El motivo literario de la visión de
la propia muerte tiene hondas raíces tanto poéticas como míticas: ya en el Jardín deflores curiosas, publicado en 1570 por Antonio de Torquemada, aparece la historia del estudiante Lisardo, que luego pasó a
romances populares. Parece ser que su origen proviene de la tradición oral, de las leyendas de
las almas en pena, que algunas noches hacían un vía crucis por los caminos, La Santa Compaña que era considerada un presagio de muerte para aquel que se los encontraba.
Al parecer este Lisardo se llamaba realmente Don Juan de Almenara. Pertenecía a una acomodada familia de Córdoba. Se sabe que estudió Filosofía y que después se trasladó a Salamanca con el propósito de cursar los estudios de Derecho. Sin embargo hay constancia de que su salida de Córdoba fue más bien una huida a causa de los múltiples riesgos que su disoluta vida le habían acarreado.

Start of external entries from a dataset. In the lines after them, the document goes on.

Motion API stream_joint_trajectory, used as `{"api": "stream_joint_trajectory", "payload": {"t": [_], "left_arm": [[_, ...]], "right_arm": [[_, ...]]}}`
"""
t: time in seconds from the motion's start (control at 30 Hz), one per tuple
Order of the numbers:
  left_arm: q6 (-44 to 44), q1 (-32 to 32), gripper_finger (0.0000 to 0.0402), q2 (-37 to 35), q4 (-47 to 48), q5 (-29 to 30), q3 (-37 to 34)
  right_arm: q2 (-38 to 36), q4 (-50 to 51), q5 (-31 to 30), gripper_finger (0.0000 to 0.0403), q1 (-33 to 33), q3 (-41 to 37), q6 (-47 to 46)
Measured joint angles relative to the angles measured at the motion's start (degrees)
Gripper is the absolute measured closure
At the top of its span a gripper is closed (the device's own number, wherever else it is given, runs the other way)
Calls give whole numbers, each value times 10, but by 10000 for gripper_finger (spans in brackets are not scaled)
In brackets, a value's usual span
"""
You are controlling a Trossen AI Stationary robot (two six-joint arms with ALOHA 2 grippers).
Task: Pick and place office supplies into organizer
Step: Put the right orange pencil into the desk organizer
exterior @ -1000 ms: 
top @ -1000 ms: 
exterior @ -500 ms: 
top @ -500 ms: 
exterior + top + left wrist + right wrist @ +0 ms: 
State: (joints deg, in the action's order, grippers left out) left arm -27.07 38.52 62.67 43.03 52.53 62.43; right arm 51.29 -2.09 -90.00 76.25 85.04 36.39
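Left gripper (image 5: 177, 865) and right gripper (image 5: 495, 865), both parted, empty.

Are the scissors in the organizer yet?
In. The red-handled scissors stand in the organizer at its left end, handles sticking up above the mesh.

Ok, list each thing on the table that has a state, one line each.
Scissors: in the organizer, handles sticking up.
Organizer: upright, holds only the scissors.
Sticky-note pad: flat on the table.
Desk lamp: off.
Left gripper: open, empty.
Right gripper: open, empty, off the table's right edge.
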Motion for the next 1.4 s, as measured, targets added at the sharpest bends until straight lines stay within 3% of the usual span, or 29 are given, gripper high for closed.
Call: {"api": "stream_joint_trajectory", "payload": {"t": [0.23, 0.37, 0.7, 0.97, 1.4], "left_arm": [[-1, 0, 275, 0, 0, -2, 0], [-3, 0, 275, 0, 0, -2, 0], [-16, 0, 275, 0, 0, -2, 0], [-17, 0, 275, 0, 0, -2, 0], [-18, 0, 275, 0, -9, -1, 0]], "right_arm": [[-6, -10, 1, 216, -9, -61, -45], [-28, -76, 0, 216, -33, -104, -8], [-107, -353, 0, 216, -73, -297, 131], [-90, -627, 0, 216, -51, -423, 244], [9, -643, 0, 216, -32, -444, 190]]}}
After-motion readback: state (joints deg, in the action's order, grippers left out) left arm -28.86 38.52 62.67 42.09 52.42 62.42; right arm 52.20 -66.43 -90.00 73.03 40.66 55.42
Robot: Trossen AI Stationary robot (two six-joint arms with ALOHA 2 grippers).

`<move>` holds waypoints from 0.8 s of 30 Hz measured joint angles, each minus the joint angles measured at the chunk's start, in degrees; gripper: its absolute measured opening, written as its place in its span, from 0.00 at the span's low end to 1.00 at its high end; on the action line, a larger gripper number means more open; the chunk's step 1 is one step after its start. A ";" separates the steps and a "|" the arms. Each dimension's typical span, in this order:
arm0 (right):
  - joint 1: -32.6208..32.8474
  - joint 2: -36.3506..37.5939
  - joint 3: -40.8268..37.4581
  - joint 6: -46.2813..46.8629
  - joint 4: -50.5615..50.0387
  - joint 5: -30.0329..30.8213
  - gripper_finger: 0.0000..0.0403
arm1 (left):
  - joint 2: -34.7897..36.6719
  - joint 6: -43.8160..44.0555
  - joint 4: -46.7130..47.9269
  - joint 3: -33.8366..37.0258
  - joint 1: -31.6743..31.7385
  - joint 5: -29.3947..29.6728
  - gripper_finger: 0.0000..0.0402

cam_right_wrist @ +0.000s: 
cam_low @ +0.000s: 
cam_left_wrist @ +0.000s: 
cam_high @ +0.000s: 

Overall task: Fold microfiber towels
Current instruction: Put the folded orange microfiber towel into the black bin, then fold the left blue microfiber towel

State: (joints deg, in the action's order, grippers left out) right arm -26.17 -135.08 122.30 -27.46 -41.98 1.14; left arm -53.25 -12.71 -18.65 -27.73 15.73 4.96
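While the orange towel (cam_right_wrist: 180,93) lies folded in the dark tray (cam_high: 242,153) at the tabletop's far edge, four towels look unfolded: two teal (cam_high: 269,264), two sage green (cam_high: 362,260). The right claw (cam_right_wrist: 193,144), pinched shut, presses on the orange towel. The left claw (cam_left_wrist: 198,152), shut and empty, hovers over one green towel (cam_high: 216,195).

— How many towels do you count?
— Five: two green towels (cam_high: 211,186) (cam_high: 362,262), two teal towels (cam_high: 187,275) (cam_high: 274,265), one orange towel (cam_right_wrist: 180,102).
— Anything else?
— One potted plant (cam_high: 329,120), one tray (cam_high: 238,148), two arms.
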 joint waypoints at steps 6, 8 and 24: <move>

En Salamanca continuó ejercitando sus devaneos amorosos. Se enamoró, en la medida en que este personaje se podía de enamorar, de Teodora, una joven salmantina que se preparaba para entrar en el convento. Las reiteradas negativas de Teodora hacia los requiebros amorosos no hacían más que encender sus ánimos.
Cada misiva que le enviaba era más fogosa que la anterior y de este modo consiguió por fin rendir la ya debilitada voluntad de la desafortunada Teodora. La noche en que se iba a consumar el rapto de la novicia y cuando se disponía a escalar los muros del convento, oyó un tumulto de gente que gritaba:
-¡Es Lisardo, matadle!
Y otra voz sepulcral que exclamaba:
-¡Ay, que me han muerto!
El pánico se apoderó de Lisardo. Corrió como si su alma la persiguiera el mismo diablo. Al poco encontró una comitiva fúnebre que penetraba en una iglesia. La curiosidad pudo más que el miedo y entrando en el templo, preguntó a uno de los asistentes a lo que parecía ser una misa de Difuntos que quién había muerto. -Lisardo el estudiante. A quien vos conocéis como vos mismo.
El estupor que le causara esta respuesta, el redoble de campanas y los cánticos funerarios fueron suficientes para que cayera al suelo sin sentido.
Al despertar determinó enmendar su conducta. Se cuenta que desde entonces Don Juan de Almenara se distinguió por su conducta recta y honorable.